Design-of-Experiments

The development of an D-optimal ANN-MLP model involved the application of design of experiments (DoE) and statistical modelling, which were performed using JMP Pro software version 14 by SAS Institute, NC, USA. ANN-DOE for multilayer perceptron constructed for predicting active content (in %w/w). The D-optimal DoE to determine ANN architecture (hidden layer, max iterations, activations, etc.) were carried out. The ANN model performance metrics considered were R2, MAE, MSE, RMSE, total time for modelling (in seconds), MSE for bias-variance decomposition, bias, variance, time taken for BVD (in seconds), and time taken for BVD (in minutes). All essential primary terms, second-level interaction terms, and curvilinear (quadratic terms) were included in the model to ensure comprehensive coverage of the variables and their potential interactions.

Drift Monitoring

Evidently AI [35] is a tool that helps to monitor machine learning pipelines. It detects the following changes: (i) input feature distribution, hereinafter be termed as “Data Drift”; (ii) provides feature statistics and behavior overview; (iii) detect changes in dependent variable, hereinafter be termed as “Target Drift”; and (iv) evaluate the quality of machine learning model and errors, hereinafter be termed as “Model Drift” [36]. In this study, “Target Drift” is investigated, and model performance is evaluated accordingly. The researchers aim to understand how changes in the target variable over scale (lab, pilot, and full or production) impact the regression metrics and reliability of the model.

Performance Metrics

The coefficient of determination (R2), mean absolute error (MAE), mean square error (MSE), and root mean square error (RMSE), which are specified in the following Eqs. 14, were each errors to assess the model’s predictive power [37, 38]. While the absolute values of the MAE, MSE, and RMSE results should be as low as feasible, the R2 ranges on a scale from 0 to 1 and should have higher values (> 0.95).

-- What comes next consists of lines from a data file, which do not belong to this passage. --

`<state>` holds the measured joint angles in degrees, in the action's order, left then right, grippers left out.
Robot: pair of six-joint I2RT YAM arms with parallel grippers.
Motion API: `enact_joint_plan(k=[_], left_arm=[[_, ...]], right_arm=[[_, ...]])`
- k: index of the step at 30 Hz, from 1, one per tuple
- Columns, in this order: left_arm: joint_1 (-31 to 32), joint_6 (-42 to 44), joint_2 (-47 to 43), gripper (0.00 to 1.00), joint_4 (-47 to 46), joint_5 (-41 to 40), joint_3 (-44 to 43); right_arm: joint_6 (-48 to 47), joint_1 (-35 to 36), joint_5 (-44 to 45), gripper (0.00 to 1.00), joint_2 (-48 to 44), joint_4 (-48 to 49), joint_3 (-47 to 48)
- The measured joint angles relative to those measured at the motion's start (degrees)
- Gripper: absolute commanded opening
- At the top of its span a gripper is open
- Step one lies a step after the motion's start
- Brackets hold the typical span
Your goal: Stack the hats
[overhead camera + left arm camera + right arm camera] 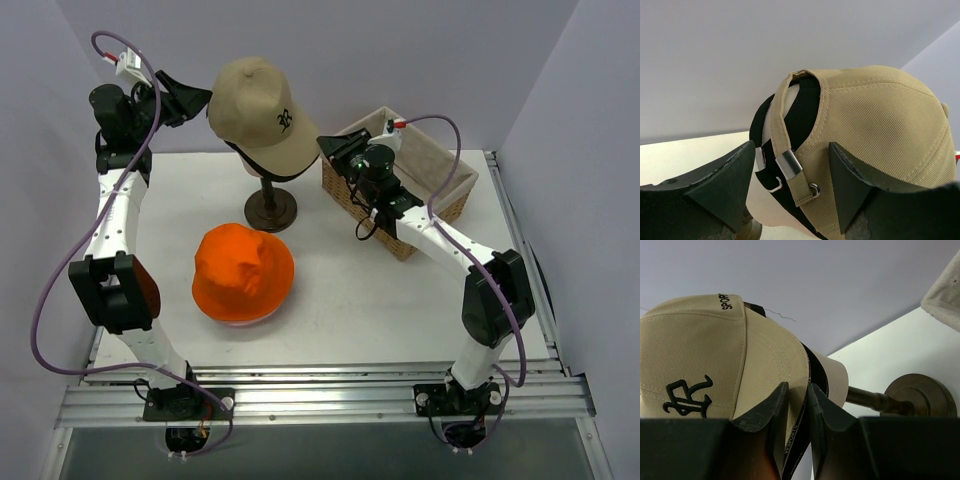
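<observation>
The tan baseball cap [258, 105] [880, 125] [695, 350] sits on top of a black cap [800, 115] [817, 371] on the cream mannequin head [771, 122] [836, 376]. My right gripper [333, 150] [797, 387] is shut on the tan cap's brim, and a black edge with lettering is pinched there too. My left gripper [200, 97] [790, 147] stands open just behind the caps' back straps, touching nothing. The orange bucket hat [243, 272] lies on the table in front of the stand, with a pale rim showing under its near edge.
The mannequin's dark round stand [271, 208] [920, 395] is at the back middle of the table. A woven wicker basket [440, 205] sits at the back right, under my right arm. Grey walls close in behind and on both sides.
</observation>
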<state>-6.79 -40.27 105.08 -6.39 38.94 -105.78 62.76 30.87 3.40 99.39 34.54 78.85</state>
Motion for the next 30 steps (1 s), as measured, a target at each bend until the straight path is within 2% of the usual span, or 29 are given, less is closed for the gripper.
enact_joint_plan(k=[5, 15, 30], left_arm=[[-0.1, 0.7, 0.0, 0.69, 0.6, -1.4, 0.0], [-0.2, 2.2, 0.6, 0.69, 1.9, -2.7, -0.6], [-0.1, 3.0, 4.5, 0.69, 3.0, -3.9, -3.5]], right_arm=[[-0.5, 1.0, 0.7, 0.14, -0.4, -0.1, -0.1], [-0.6, 1.4, 1.3, 0.0, -0.9, 0.0, -0.7], [-0.6, 1.5, 1.3, 0.0, -1.4, 1.7, -2.0]])
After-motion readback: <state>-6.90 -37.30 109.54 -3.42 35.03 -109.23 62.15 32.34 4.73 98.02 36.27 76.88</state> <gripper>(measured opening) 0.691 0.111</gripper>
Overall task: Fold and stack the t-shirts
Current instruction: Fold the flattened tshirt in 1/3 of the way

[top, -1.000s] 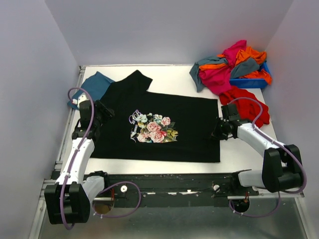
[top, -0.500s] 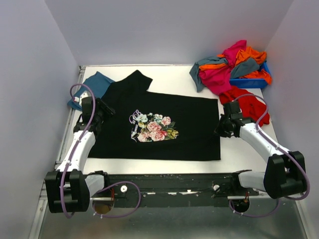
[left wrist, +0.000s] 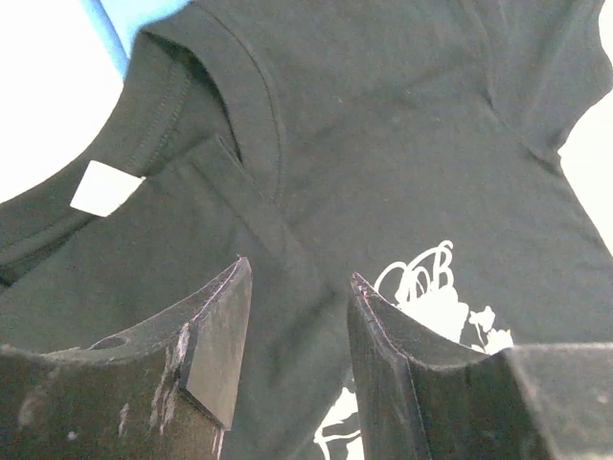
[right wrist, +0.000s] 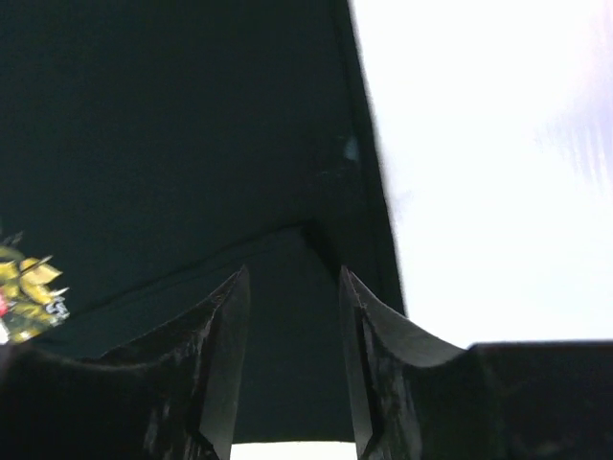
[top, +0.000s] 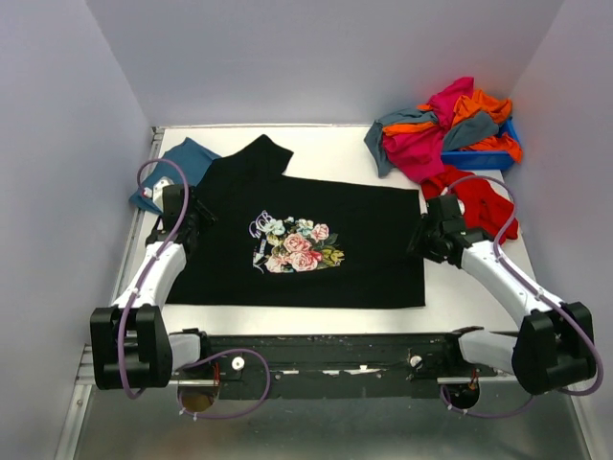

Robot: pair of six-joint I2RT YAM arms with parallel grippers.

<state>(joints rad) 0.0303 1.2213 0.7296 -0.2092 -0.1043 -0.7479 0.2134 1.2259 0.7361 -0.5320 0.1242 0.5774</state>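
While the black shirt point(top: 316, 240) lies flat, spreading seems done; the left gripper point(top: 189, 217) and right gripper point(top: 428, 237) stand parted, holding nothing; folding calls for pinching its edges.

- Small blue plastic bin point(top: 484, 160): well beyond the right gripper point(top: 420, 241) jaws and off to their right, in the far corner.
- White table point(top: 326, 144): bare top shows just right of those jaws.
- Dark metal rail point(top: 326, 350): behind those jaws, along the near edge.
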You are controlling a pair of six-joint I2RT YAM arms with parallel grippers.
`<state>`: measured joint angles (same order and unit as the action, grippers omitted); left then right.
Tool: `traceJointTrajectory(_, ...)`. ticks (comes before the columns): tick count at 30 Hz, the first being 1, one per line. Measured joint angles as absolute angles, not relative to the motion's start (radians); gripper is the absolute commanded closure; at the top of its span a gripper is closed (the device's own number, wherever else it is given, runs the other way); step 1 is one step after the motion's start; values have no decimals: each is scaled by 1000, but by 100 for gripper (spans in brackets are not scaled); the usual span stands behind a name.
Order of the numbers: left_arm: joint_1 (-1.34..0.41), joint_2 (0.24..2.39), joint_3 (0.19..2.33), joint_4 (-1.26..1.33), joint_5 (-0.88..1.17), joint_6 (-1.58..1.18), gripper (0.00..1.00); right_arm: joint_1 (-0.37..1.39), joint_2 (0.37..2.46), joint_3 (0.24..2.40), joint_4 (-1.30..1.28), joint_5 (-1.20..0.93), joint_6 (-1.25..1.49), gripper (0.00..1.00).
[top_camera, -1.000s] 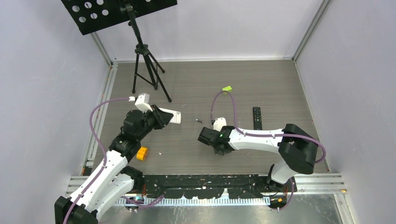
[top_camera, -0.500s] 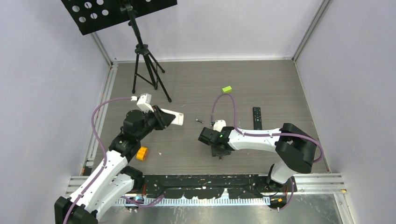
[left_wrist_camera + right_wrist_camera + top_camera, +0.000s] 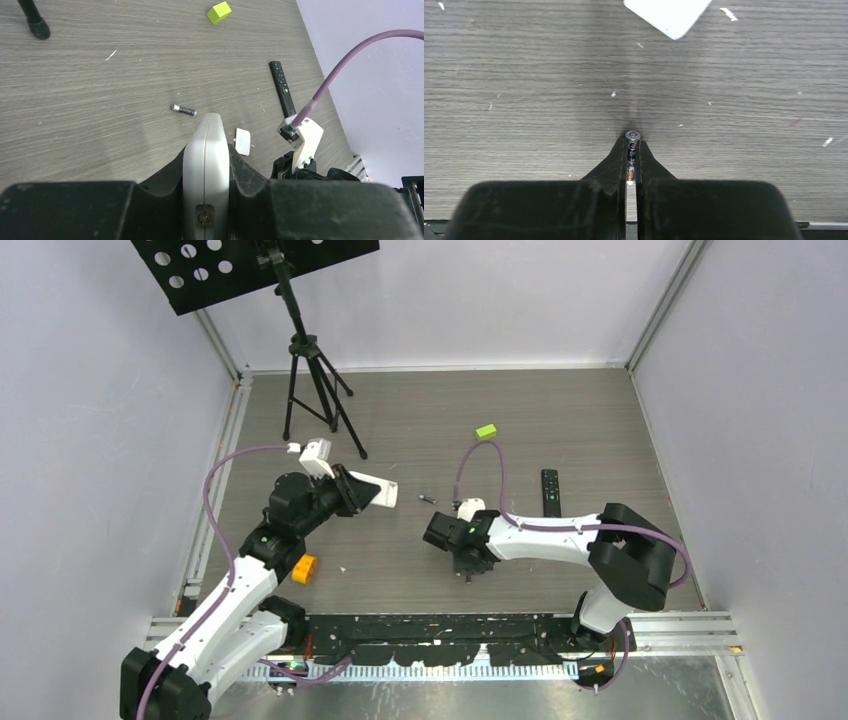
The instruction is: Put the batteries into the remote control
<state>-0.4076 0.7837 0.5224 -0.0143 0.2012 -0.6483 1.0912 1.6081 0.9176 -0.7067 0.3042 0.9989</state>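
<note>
Battery loose nr blk remote, lime block

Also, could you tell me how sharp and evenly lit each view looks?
Top external: soft, even light, faint shadows, the loose battery only a speck. Left wrist: tabletop sharp, white remote free of glare. Right wrist: dark shadow ahead of the clamped battery, grain crisp.

I see a loose battery, dark with pale ends, flat on the tabletop mid-frame in my left wrist view. A held battery lies lengthwise, pinched in my right claw. My left claw clamps the white remote edge-up.
</note>
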Motion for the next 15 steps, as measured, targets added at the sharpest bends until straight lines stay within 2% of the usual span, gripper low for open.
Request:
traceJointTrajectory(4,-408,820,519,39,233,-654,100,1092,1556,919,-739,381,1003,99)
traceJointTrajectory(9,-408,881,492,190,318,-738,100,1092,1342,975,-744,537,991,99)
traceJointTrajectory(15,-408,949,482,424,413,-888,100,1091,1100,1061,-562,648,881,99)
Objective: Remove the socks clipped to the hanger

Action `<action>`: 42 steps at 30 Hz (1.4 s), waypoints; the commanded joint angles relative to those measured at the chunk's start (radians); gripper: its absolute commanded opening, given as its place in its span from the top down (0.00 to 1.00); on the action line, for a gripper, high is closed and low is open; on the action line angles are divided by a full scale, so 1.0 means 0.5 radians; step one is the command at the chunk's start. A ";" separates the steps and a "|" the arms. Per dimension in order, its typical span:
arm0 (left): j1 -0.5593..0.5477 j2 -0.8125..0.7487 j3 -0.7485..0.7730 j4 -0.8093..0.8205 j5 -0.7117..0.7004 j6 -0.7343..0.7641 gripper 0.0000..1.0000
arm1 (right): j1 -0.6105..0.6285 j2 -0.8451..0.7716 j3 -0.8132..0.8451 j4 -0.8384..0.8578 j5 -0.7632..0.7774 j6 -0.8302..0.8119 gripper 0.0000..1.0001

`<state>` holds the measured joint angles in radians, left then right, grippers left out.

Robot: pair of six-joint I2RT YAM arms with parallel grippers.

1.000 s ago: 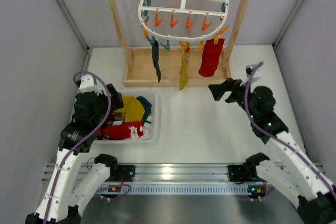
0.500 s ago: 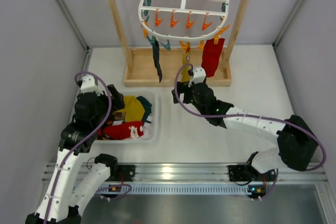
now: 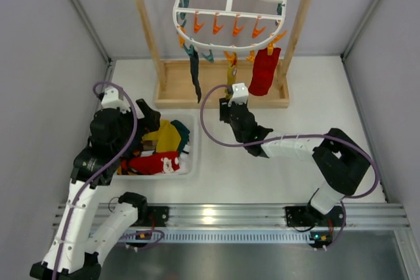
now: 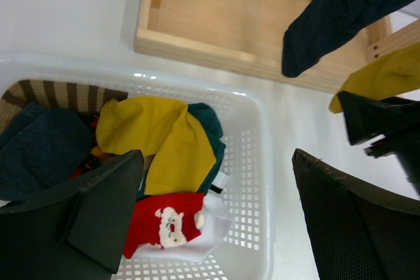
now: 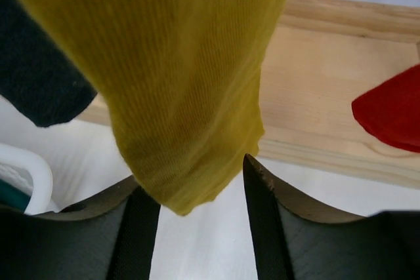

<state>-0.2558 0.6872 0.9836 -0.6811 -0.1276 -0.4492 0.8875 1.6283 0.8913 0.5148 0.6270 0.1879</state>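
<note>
The white hanger (image 3: 230, 11) hangs from the wooden stand with orange and teal pegs. Three socks dangle from its front edge: a navy one (image 3: 194, 73), a mustard one (image 3: 231, 75) and a red one (image 3: 264, 71). My right gripper (image 3: 231, 104) is just under the mustard sock. In the right wrist view the sock's toe (image 5: 190, 96) hangs between the fingers of my right gripper (image 5: 193, 178), with a gap left at the right finger (image 5: 262, 227). My left gripper (image 4: 216, 155) stands open above the basket, holding nothing.
A white perforated basket (image 3: 195, 155) at the left holds several loose socks, among them a red one with a white pattern (image 4: 164, 221). The light wooden stand's base (image 3: 172, 83) lies behind the hanging socks. Grey walls close in both sides.
My right arm swung from the right side to the middle and came up under the mustard sock, its jaws narrowing around the toe. The left arm barely shifted.
</note>
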 commanded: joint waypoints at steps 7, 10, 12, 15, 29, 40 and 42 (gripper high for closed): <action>0.008 0.141 0.425 0.101 0.188 -0.034 0.01 | 0.029 0.106 -0.012 0.581 0.056 -0.201 0.56; 0.008 0.193 0.502 0.101 0.221 -0.013 0.01 | 0.008 0.152 0.000 0.584 0.041 -0.186 0.64; 0.008 0.230 0.588 0.101 0.228 -0.007 0.01 | 0.007 0.167 -0.012 0.618 0.044 -0.179 0.86; -0.001 0.337 0.738 0.104 0.344 -0.010 0.01 | 0.017 0.173 -0.040 0.667 0.038 -0.182 1.00; -1.236 1.153 1.551 0.092 -0.981 0.306 0.01 | 0.296 0.032 0.073 0.336 0.458 -0.115 1.00; -1.608 1.757 1.993 0.092 -1.629 0.588 0.01 | 0.511 -0.032 0.184 0.118 0.535 -0.069 1.00; -1.578 1.840 2.082 0.092 -1.583 0.610 0.01 | 0.529 -0.035 0.205 0.081 0.538 -0.063 1.00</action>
<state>-1.0595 1.5791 1.9446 -0.6666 -0.8417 -0.1913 1.1316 1.6539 0.9413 0.5953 0.8749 0.1249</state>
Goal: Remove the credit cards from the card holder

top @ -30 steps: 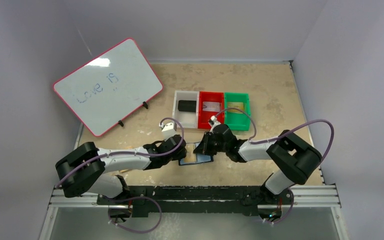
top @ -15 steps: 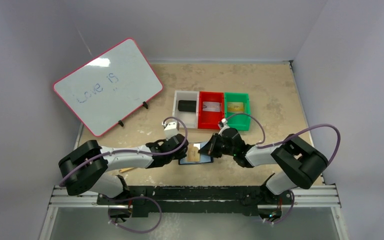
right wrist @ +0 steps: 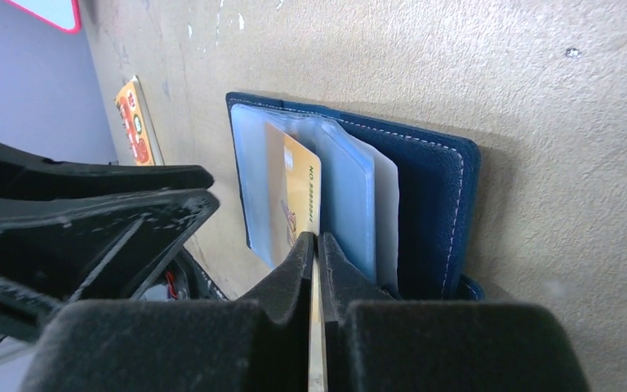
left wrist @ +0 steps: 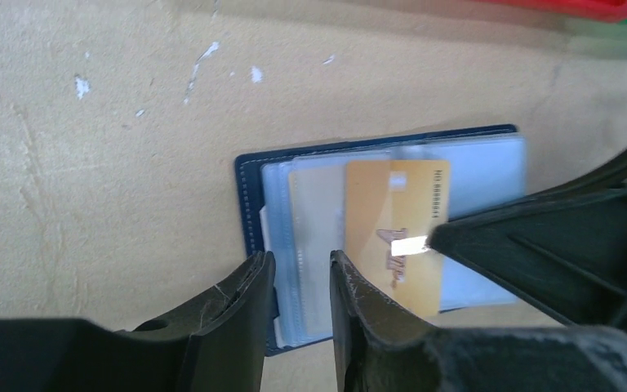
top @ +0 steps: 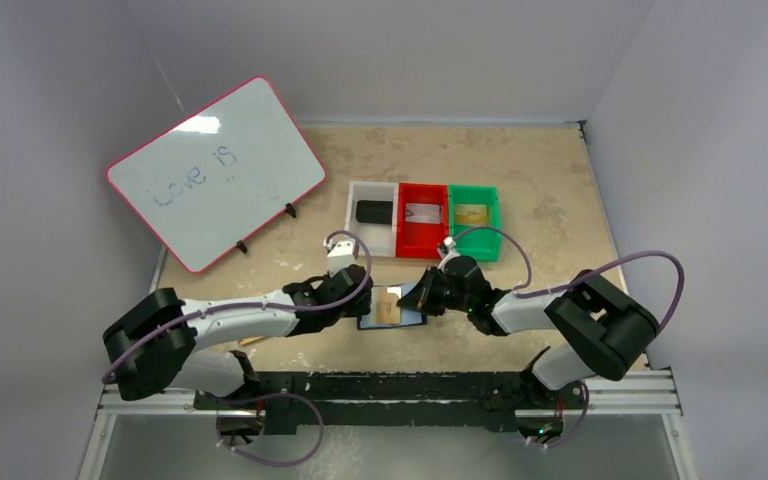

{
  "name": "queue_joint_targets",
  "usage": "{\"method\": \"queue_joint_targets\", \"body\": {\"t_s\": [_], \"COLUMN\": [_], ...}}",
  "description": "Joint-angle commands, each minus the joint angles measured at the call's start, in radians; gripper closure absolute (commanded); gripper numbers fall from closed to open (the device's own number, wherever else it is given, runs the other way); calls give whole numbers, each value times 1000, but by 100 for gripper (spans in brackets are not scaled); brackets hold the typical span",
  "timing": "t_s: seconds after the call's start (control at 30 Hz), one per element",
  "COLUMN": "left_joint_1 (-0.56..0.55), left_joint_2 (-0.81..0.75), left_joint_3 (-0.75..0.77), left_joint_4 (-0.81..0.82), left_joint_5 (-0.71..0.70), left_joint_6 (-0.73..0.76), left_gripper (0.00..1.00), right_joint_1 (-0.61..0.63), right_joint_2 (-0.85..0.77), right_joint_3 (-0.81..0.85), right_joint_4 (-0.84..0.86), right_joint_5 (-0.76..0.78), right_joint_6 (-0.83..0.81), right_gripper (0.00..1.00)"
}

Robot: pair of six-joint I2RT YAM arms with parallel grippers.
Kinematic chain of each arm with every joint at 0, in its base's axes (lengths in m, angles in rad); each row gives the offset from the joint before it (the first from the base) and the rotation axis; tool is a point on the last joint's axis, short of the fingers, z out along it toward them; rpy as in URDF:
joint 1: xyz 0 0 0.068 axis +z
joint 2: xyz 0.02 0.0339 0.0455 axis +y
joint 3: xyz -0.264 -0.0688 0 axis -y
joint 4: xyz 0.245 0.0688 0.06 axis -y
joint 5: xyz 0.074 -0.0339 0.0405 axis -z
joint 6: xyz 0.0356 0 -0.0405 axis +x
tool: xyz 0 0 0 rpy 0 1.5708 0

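Observation:
The card holder [top: 408, 320] is a navy bifold lying open on the table between my two grippers, clear pocket sleeves up. A gold credit card [left wrist: 393, 214] sticks partway out of a sleeve. My right gripper [right wrist: 316, 242] is shut on that card's near edge, which shows as a thin strip between its pads. In the left wrist view its dark fingers [left wrist: 539, 245] reach in from the right to the card. My left gripper [left wrist: 300, 260] stands narrowly open over the near-left part of the card holder [left wrist: 249, 192], with the sleeves showing in the gap. No other card in the sleeves can be made out.
Behind the grippers stand a white bin [top: 358, 226] with a black object, a red bin [top: 422, 245] and a green bin [top: 475, 249], each with a card. A pink-edged whiteboard [top: 215, 170] leans at the back left. An orange pad [right wrist: 135, 122] lies under the left arm.
My right gripper has drawn back to the right from over the card holder, and the gold card now shows partway out. The left arm's elbow has shifted a little left.

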Motion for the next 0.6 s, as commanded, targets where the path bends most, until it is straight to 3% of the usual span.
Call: {"method": "queue_joint_targets", "body": {"t_s": [0.0,0.43,0.57], "left_joint_1": [1,1,1], "left_joint_2": [-61,64,101], "left_joint_3": [53,-27,-21], "left_joint_4": [52,229,194], "left_joint_5": [37,168,178], "left_joint_6": [52,-12,3], "left_gripper": [68,75,80], "right_joint_1": [-6,-7,-7], "right_joint_2": [-1,13,12], "right_joint_3": [7,10,1], "right_joint_4": [18,12,43], "right_joint_5": [25,25,15], "right_joint_6": [16,30,40], "right_gripper": [95,86,78]}}
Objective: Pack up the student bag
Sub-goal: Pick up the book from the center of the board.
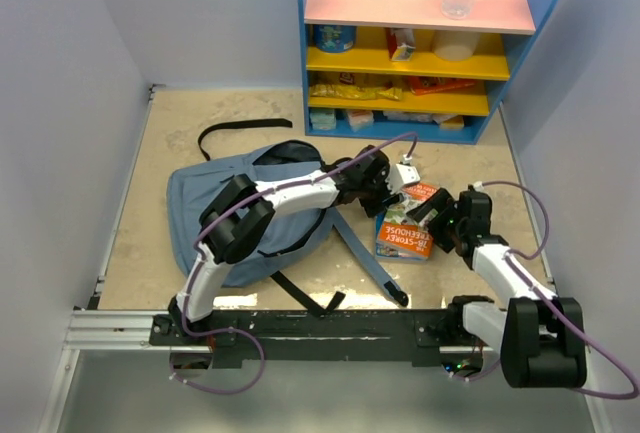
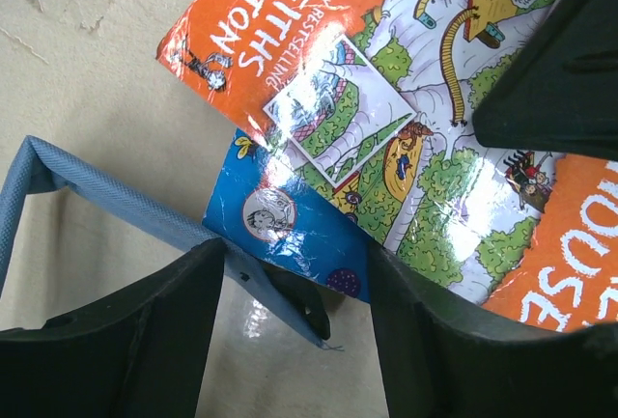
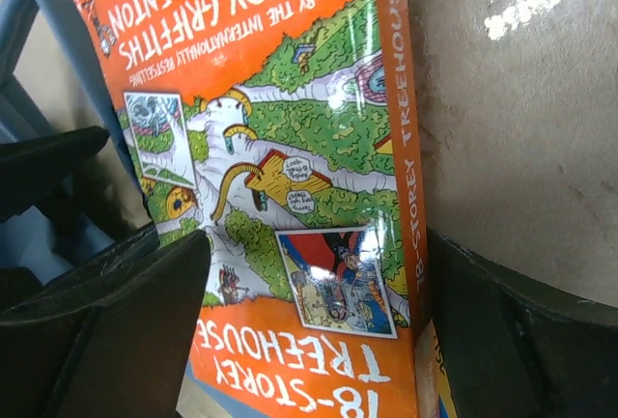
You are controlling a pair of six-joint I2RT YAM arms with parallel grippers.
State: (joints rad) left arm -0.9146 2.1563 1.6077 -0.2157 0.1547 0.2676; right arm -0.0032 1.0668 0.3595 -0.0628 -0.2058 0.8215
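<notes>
1. Showing the student bag (image 1: 190, 203) lying flat on the table (image 1: 190, 118), left of centre, with the left arm reaching across it towards two books just beside its right edge.
2. Holding the left gripper (image 2: 294, 254) partly open and gripping nothing, with a corner of the blue book (image 2: 290, 220) and a grey-blue strap (image 2: 106, 191) of the bag both sitting in the gap between the jaws.
3. Spreading the right gripper (image 3: 317, 244) wide astride the orange book (image 3: 290, 148) lying on top of the blue one. Clamping nothing visibly, while leaving contact at the pads impossible to tell.
4. Risking a snagged strap: closing the left jaws here probably pinching webbing together with the cover, then dragging the bag along on any lift.
5. Risking a clash: crowding both grippers over one small stack, near enough for a dark finger of the right one to be filling a corner of the left wrist view, and so likely bumping on any sideways correction.
6. Risking a slip: squeezing glossy, glare-streaked covers across their width, likely bowing the thin paperback or sending it sliding off the blue one.
7. Risking a split pick: pulling on different books with each gripper, possibly twisting the stack or dropping one back onto the table.
8. Risking a miss at the bag: heading for a soft, slumped sack with no opening showing clearly, possibly catching a book edge on fabric rather than going in.
</notes>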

$${R}^{2}=1-\left(\frac{{\Sigma }_{i=1}^{n}{\left({y}_{i}^{actual}-{y}_{i}^{pred}\right)}^{2}}{{\Sigma }_{i=1}^{n}{\left({y}_{i}^{actual}-{y}^{actual,mean}\right)}^{2}}\right)$$
(1)
$$MAE=\frac{1}{n}{\Sigma }_{i=1}^{n}\left|{y}_{i}^{actual}-{y}_{i}^{pred}\right|$$
(2)
$$MSE=\frac{1}{n}{\Sigma }_{i=1}^{n}{\left({y}_{i}^{actual}-{y}_{i}^{pred}\right)}^{2}$$
(3)
$$RMSE=\sqrt{MSE}=\sqrt{\frac{1}{n}{\Sigma }_{i=1}^{n}{\left({y}_{i}^{actual}-{y}_{i}^{pred}\right)}^{2}}$$
(4)

where yiactual and yipred represented the reference and ML predicted values, respectively. On the other hand, yactual,mean represents the experimental value meanwhile number of data points is represented as “n.”

Training-Test Split

The training and test split of a dataset is necessary for evaluating the performance of algorithm and models’ predictability, generalizability, and transferability.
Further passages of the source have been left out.